The manifestation of China’s economic depression would most likely cause the demise of the CCP, not dissimilar to the collapse of the Soviet Union. Less scientific, more metaphysical predictions came from the prophecies of ancient Chinese mystical books, Iron Plate Diagrams (鐵板圖) and Tui Bei Tu (推背圖).
Both books appear to predict that Chinese President Xi Jinping (習近平) will be the last emperor of the CCP, brought down by his subordinates. Many of his subordinates have been “forced to disappear,” including his foreign minister, defense minister and some high-ranking military officers. Some political observers think Xi actually believes the prophecies of the two books.
A military coup, a political coup and a civil revolt are the three potential major crises Xi faces.
It has been quipped that Chinese military leaders understand it is easier to attack the Zhongnanhai — the center of power in Beijing — than to cross the Taiwan Strait, just as a Russian counterpart found it easier to attack Moscow than invade Kyiv.
In immature democracies, military coups often occur, and they even happen in more mature democracies. There are even some instances of political coups by high-ranking officials.
However, these are the power games of ruling elites and would not grant democracy to the people. Worse, coup leaders are, more often than not, more interested in extending their power beyond the “status quo” at the expense of constitutions and democracy.
The CCP has already gone through several coups, some of them successful, such as Chairman Mao Zedong’s (毛澤東) Cultural Revolution, the overthrow of the gang of four by Deng Xiaoping (鄧小平), and the failed coup of former Chinese minister of defense Lin Biao (林彪).

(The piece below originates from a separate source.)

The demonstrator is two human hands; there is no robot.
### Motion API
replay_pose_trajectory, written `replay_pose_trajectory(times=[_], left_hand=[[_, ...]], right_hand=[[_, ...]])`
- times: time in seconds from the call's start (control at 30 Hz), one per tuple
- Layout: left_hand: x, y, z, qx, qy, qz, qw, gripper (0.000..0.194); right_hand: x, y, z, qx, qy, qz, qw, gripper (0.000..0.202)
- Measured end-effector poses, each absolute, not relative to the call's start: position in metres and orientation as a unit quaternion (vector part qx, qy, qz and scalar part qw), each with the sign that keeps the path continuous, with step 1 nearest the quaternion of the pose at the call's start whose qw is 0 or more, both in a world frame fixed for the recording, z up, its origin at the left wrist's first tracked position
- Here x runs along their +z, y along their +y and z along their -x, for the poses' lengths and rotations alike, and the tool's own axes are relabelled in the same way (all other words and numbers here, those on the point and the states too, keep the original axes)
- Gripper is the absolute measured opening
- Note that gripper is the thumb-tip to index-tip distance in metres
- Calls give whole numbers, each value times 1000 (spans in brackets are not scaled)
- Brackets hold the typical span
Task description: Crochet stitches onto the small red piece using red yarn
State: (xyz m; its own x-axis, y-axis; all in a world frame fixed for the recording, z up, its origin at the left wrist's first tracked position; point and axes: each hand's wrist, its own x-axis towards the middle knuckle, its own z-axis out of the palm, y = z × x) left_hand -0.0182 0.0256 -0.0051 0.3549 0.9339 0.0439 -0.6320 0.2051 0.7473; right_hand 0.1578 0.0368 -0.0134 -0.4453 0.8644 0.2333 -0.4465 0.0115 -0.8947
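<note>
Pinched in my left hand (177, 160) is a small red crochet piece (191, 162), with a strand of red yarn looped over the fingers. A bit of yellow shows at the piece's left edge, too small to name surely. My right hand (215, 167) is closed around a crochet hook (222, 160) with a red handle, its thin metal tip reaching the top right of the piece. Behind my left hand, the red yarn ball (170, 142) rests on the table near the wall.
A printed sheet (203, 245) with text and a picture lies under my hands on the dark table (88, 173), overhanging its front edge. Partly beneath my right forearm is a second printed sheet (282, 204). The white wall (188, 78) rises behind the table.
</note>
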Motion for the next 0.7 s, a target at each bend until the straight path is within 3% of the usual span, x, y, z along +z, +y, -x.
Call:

It would not be surprising to see another coup under Xi’s watch.
In a democratic system, power is already in the hands of the people, so accommodating revolutionary ideas and implementing changes requires a grassroots movement. Short of a popular uprising, China will not become a democratic country anytime soon.
The fact that Xi is afraid of military personnel having unnecessary social contact speaks volumes about how worried he is about a popular uprising combining the power of the military, political elites and the people.
A dilemma in the Qing Dynasty was well noted: “Without enlightening the people, resisting the West will be futile; but educating the people means the imperial system will perish.”
The same dilemma applies to the CCP today.
Not long ago, exiled Chinese dissident Wei Jingsheng (魏京生), one of the most well-known leaders in the Chinese democracy movement, was opposed to Taiwan’s independence. A strong believer in democracy would not stop other people from seeking democracy and happiness. We now find that people in the Chinese democracy movement almost unanimously support democratic Taiwan. They have gone further, proclaiming that Taiwan is free and part of the democratic world, not a part of China.
That indicates that the Chinese democracy movement is mature enough to have gone beyond nationalism and racism.
When the free flow of information is enabled through cell phones with satellite connectivity or otherwise, it could lead to a Berlin Wall moment for the CCP.
The world, especially people in the overseas Chinese democracy movement, are watching and will certainly step in to help Chinese achieve their own dreams of pursuing democracy, liberty, justice and happiness for all.
James J.Y. Hsu is a retired professor of theoretical physics.